A five-year study has blamed an innocuous-looking mushroom known as Little White for many mysterious deaths in south-western China. No one knew what caused Yunnan Sudden Death Syndrome, blamed for an estimated 400 deaths in the past three decades. However, an investigative team from China’s Centre for Disease Control and Prevention (CDC) announced that Little White is responsible for the baffling condition, which strikes remote villages in the rural highlands of Yunnan province every summer.
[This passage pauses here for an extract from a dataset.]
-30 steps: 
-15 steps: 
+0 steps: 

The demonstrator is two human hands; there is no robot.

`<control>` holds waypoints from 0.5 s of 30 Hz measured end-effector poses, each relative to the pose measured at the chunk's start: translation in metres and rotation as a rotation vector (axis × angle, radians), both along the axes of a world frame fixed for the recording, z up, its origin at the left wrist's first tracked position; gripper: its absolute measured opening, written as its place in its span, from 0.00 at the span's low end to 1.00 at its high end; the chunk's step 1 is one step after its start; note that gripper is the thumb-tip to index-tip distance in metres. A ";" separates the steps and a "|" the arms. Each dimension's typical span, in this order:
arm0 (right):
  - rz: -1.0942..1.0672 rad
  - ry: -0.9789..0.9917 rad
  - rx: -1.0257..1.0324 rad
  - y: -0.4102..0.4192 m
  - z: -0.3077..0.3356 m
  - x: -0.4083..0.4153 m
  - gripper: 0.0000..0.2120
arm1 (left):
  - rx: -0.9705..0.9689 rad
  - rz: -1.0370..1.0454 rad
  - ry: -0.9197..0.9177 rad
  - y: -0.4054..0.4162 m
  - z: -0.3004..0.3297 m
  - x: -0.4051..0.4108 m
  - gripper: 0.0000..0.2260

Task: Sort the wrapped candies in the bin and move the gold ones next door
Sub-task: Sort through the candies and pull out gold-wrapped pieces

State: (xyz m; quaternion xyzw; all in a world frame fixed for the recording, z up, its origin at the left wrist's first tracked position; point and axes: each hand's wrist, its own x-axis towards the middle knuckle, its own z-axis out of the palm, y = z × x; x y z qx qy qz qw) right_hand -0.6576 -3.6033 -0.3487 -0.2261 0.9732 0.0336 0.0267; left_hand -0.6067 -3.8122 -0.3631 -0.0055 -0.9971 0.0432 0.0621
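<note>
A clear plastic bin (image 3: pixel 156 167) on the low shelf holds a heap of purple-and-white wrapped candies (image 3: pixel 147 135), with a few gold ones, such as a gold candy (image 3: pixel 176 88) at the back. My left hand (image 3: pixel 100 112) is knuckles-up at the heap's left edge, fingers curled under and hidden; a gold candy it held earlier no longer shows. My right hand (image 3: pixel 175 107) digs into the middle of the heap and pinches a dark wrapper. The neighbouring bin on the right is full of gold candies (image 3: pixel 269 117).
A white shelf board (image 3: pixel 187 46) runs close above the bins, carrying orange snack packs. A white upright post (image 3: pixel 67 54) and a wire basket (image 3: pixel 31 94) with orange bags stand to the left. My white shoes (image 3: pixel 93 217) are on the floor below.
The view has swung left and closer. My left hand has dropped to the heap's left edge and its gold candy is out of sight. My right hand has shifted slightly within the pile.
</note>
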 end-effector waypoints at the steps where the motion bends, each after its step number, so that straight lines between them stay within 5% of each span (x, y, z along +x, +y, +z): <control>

More than 90 per cent of the deaths occurred in the rainy season (June to August), and at an altitude of 5,900–7,900ft (1,800–2,400m). “We heard amazing stories about how people would drop dead in the middle of a conversation,” said Zhang Shu, a cardiologist who took part in the CDC study. “About two-thirds of victims, in the hours before death, experienced symptoms such as heart palpitation, nausea, dizziness, seizures and fatigue.”
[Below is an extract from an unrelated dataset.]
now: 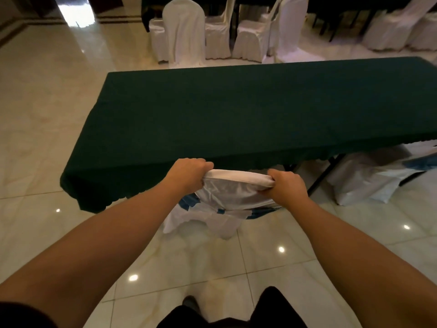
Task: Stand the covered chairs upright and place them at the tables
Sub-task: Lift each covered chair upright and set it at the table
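Both hands are on it: left hand [189, 172] and right hand [287, 185] curl tight around the top corners of the white-covered chair [233, 192], which stands upright, tucked against the near edge of the green table [236, 110].

Looking rather dim indoors, with daylight glaring on the floor [73, 14] far left. Reflecting small ceiling lamps on near glossy tiles. Bending at edges from wide lens; showing soft blur overall.
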A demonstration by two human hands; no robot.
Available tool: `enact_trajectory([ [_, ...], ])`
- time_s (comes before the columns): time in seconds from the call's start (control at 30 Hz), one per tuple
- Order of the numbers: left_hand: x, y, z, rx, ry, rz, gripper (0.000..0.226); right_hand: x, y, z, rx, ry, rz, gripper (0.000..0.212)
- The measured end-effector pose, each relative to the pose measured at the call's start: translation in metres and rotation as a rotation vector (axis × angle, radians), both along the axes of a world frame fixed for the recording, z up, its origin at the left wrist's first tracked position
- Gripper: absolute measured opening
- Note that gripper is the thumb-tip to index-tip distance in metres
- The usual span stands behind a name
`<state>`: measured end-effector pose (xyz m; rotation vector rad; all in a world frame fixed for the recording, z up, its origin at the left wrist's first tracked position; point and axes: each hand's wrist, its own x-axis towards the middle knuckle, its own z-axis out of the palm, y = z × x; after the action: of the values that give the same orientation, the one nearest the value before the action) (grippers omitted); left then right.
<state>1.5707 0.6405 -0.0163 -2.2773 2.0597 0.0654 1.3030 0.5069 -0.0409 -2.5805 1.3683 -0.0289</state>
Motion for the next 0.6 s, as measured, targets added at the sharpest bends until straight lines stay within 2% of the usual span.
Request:
enact_trajectory([
  [0.6,0.045,-0.036,-0.039,0.027,0.048,0.228,0.038,0.069,-0.089,0.009,-0.005,0.065,0.22,0.028],
])
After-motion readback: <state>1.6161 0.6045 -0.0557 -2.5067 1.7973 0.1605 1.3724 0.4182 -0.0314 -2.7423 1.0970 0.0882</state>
The investigation was initially hampered by language barriers and the remote location of the villages. However, in 2008, the scientists noted that the Little White mushroom was often found in the homes of the people who died. Yunnan province is well known for its wild mushrooms, many of which are exported at high prices. Families, who make their living by collecting and selling fungi, eat the Little White as it has no commercial value – it is too small and turns brown shortly after being picked. The mushroom belongs to the Trogia genus and has three toxic amino acids (which are not used in proteins); the scientists conjectured that these became lethal when consumed with barium, a heavy metal found in high concentrations in the local water supply. A campaign to warn people against eating the tiny mushrooms has dramatically reduced the number of deaths. [AP] BBC News, 14 July 2010.
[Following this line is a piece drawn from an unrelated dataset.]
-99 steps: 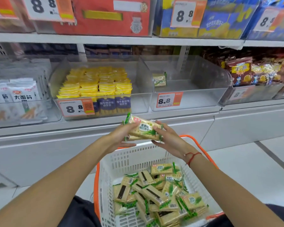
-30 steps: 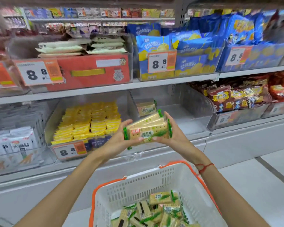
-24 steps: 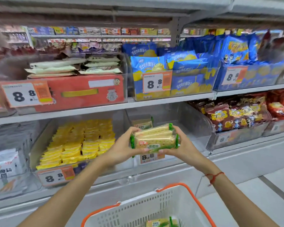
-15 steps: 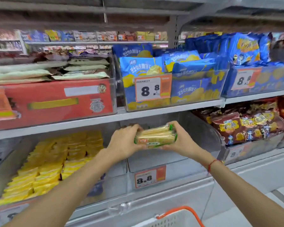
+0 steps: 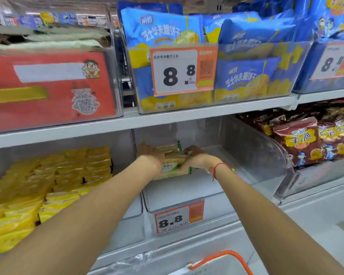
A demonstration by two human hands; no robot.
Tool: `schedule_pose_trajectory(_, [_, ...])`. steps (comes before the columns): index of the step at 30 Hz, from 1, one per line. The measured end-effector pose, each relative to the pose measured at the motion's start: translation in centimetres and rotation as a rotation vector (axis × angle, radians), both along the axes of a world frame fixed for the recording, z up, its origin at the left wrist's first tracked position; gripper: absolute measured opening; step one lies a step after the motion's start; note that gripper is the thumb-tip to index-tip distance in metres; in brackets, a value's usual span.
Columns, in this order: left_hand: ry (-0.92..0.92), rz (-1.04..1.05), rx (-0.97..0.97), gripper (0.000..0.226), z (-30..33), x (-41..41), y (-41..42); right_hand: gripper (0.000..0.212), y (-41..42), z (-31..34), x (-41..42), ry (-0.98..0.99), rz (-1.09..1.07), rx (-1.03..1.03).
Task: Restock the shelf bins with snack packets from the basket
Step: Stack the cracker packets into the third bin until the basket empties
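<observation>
Snack packets (image 5: 172, 163), green-trimmed stack: gripped at left end by left hand (image 5: 154, 155), at right end by right hand (image 5: 195, 158), fingers curled, inside clear middle bin (image 5: 254, 147).

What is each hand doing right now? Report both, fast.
Left hand: grips the stack of cracker packets inside the clear bin.
Right hand: grips the same stack from the other side.
</observation>
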State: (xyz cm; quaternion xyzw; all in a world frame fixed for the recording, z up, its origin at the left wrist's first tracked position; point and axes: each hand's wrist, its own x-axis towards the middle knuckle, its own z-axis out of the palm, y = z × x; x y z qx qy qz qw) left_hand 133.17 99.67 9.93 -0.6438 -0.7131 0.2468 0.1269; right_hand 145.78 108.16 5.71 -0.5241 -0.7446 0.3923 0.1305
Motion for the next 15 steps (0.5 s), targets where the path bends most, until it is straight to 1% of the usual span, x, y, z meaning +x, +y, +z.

Six Japanese people choked to death and five others were in a serious condition after eating traditional mochi rice cakes to celebrate the New Year. The victims, all from Tokyo and aged over 70, died of suffocation after eating the glutinous delicacy. During New Year, one of Japan’s biggest holidays, families traditionally cook ozouni soup and put sticky rice cakes in the broth, which regularly cause fatalities – for instance, three pensioners choked to death during the festivities in January 2007. D.Record, 3 Jan 2007; (Sydney) D.Telegraph, 4 Jan 2011.
A new mother who died seconds after giving birth was suffering from a condition so rare none of her doctors had encountered it before. Julie Walsh, 28, died having suffered an amniotic fluid embolism, in which fluid surrounding her son in the womb entered her blood stream and caused an allergic reaction. D.Telegraph, 4 Nov 2010.
An Indian mystic allegedly kidnapped, beheaded and drank the blood of a toddler in a bid to obtain supernatural powers. Abdul Gafoor, 31, told police he was instructed to do this in a dream. He abducted the 18-month-old boy from a Sufi shrine, where the child’s widowed mother was staying in Madurai, an ancient city near the southern tip of the Indian subcontinent. Gafoor and his female associate, Ramala Beevi, 28, then took the child to a lodge in a nearby city, where Gafoor cut his throat. MX News (Sydney), 26 July 2010.